# Internet Connection Sharing Problems (XP -> 98)



## alitheg (Oct 26, 2004)

I've been working on my home network recently, and I've managed to get to the stage where my windows 98 computer (the client) can see a gateway and can retrieve the status of it. However, I cannot set up the programs on my win98 computer to access the gateway. I know that under an XP client you set up an "always on" connection through an ICS adapter that should appear, but on 98, "always on" connections are not an option, and I see no new adapter.

Can anyone help?


----------



## mgmcc (May 25, 2006)

Connect the two computers directly with a crossover CAT5 ethernet cable. _“Internet Connection Sharing”_ is then enabled on the actual Internet connection in the “host” PC and the “client” PC will have Internet access provided the “host” is running and online. 

To enable _“Internet Connection Sharing”_ in Windows XP, open the Network Connections folder, right click the actual internet connection (modem connection), select Properties and then the Advanced tab. Tick the box _“Allow other network users to connect through this computer’s Internet connection”_.

When you enable _"Internet Connection Sharing"_ on the Internet connection, it automatically configures the network adapter used for your "private network connection" with the IP address 192.168.0.1 and subnet mask 255.255.255.0. If you have more than one adapter available for this purpose, e.g. both a "Local Area Connection" and a "Wireless Network Connection", you will have a drop down list from which to select the appropriate adapter. The "Client" PC's Local Area Connection should be set to get its IP address automatically, which it does by DHCP from the "Host" PC. Also, if you run the Zone Alarm firewall in your "Host" PC, the Internet Zone Security level must be reduced from High to Medium or _"ICS"_ traffic will be blocked.

That's essentially it. Apart from setting "Never Dial a Connection" in Control Panel > Internet Options > Connections, there is nothing to configure within programs to use the LAN connection for internet access rather than a direct dialup. 

The "client" PC, which gets its addresses by DHCP from the "host", should have 192.168.0.1 (the host's IP address) as its Default Gateway and DNS server addresses. You can check this in Win 98 by going to "Start > Run", typing *winipcfg* and clicking OK.


> I know that under an XP client you set up an "always on" connection through an ICS adapter that should appear, but on 98, "always on" connections are not an option, and I see no new adapter.

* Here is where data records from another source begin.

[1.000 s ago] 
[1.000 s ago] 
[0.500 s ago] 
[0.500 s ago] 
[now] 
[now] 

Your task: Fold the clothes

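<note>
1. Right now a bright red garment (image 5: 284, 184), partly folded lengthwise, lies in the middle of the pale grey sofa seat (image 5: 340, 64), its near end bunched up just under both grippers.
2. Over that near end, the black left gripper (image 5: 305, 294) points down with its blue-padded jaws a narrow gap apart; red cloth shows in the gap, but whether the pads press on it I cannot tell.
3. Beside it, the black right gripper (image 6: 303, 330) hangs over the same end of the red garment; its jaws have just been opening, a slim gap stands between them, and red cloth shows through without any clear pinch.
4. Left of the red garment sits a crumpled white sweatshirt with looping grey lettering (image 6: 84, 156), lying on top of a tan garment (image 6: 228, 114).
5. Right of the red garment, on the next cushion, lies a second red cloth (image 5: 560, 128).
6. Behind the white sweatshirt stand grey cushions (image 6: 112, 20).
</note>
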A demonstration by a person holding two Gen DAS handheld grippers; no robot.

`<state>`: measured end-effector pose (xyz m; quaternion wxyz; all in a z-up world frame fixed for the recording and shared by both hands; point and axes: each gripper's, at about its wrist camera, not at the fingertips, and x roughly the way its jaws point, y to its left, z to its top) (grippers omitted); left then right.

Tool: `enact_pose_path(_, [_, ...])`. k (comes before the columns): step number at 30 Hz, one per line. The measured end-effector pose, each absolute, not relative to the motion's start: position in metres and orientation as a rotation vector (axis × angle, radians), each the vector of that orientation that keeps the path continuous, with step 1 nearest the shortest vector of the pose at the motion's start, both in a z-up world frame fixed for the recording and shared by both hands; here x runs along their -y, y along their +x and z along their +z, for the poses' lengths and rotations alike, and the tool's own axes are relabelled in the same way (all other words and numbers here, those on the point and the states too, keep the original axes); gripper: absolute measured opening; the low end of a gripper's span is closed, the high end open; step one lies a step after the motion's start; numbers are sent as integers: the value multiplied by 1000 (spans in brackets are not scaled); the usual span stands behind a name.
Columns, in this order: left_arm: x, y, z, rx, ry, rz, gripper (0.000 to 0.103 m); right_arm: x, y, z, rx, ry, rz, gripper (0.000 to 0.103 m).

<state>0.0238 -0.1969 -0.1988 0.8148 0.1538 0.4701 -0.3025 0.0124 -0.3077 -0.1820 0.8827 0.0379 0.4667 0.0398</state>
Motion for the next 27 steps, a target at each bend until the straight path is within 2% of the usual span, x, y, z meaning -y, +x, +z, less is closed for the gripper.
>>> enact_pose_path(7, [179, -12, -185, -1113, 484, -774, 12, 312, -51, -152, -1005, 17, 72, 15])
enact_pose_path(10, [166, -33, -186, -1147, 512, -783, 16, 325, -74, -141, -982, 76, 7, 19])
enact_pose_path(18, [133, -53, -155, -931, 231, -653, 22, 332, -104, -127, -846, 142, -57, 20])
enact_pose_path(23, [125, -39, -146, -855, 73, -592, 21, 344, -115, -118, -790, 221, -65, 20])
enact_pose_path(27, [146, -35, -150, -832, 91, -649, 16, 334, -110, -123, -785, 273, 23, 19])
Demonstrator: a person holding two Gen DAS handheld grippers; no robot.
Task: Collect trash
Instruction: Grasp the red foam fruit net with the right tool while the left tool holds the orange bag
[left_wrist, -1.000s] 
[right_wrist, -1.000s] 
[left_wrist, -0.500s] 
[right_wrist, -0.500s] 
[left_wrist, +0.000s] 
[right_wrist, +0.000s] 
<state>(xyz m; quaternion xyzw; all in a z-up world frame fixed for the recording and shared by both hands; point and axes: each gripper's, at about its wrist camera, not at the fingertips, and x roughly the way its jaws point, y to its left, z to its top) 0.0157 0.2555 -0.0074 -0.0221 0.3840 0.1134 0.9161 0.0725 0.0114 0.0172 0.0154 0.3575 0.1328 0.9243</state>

I can't say I've ever seen anything like that with ICS. There is no new adapter in the Win 98 "client" PC, it is connecting to the "host" via its existing ethernet adapter. This scenario, with XP as the "host", is much less complicated than if you set up ICS with 98SE as the "host" as this does involve the installation of additional "adapters" in Network Properties.


----------



## alitheg (Oct 26, 2004)

I've got the computers connected to a switch. The gateway does appear. I can't see how using a crossover cable and bypassing the switch would make a difference. I'm right in thinking this would also prevent any other computers being connected to the network?


----------



## mgmcc (May 25, 2006)

> I can't see how using a crossover cable and bypassing the switch would make a difference


It won't make any difference. Because _"Internet Connection Sharing"_ tends to be used as an alternative to a router when only two computers are involved, I (wrongly) assumed this to be the case with you and posted my standard "boilerplate" on the subject. With ICS and multiple "clients" then, of course, a switch is required.


----------



## alitheg (Oct 26, 2004)

So, then, why can programs on my Win98 computer not access the gateway?


----------



## johnwill (Sep 26, 2002)

Why not use a broadband router, the clear choice for sharing a connection?


----------



## whardman (Jun 28, 2006)

The switch is perfectly fine (as multi-port broadband routers have a built in switch). If you are able to ping the gateway from the 98 computer, I would imagine that it is the configuration of the program that is the cause.


----------



## alitheg (Oct 26, 2004)

I probably will just give up and go for a broadband router, but I'm trying to work out if I can get away without doing so. The current set up is this:

WinXP(connected with Speedtouch USB modem and to network switch using ethernet card)

Win98(connected only to switch)

I think the problem lies in using the USB modem only, I just wonder why the gateway appears.


----------



## whardman (Jun 28, 2006)

Do you have the USB and ethernet connections bridged? If not then the 98 will only be able to see the gateway and not past it. (assuming you are calling the xp machine the gateway)


----------



## alitheg (Oct 26, 2004)

Ah...I wondered if it was something like that. The gateway I refer to is an icon which appears on the 98 computer, but that reflects the connection on XP. How do I bridgethe USB and LAN, and why can 98 see and control the connection, but not transfer data?


----------



## whardman (Jun 28, 2006)

Go into Network connection and select the two connections (USB and Ethernet) then go to advanced then click bridge. This will allow the Ethernet that the 98 is connected to communicate with the USB connection.


----------



## mgmcc (May 25, 2006)

> This will allow the Ethernet that the 98 is connected to communicate with the USB connection.


If the ISP only allocates one IP address and you bridge the connections, how does the second PC get an IP address that will let it get online? The *bridge* will get the address allocated by the ISP, but there is no "router" (as in ICS host) to route the internet traffic to the second PC and no DHCP server to allocate its IP address, which needs to be a LAN one.

It seems to me that the connections should remain separate with ICS enabled on the actual Internet Connection in the "host" PC.


----------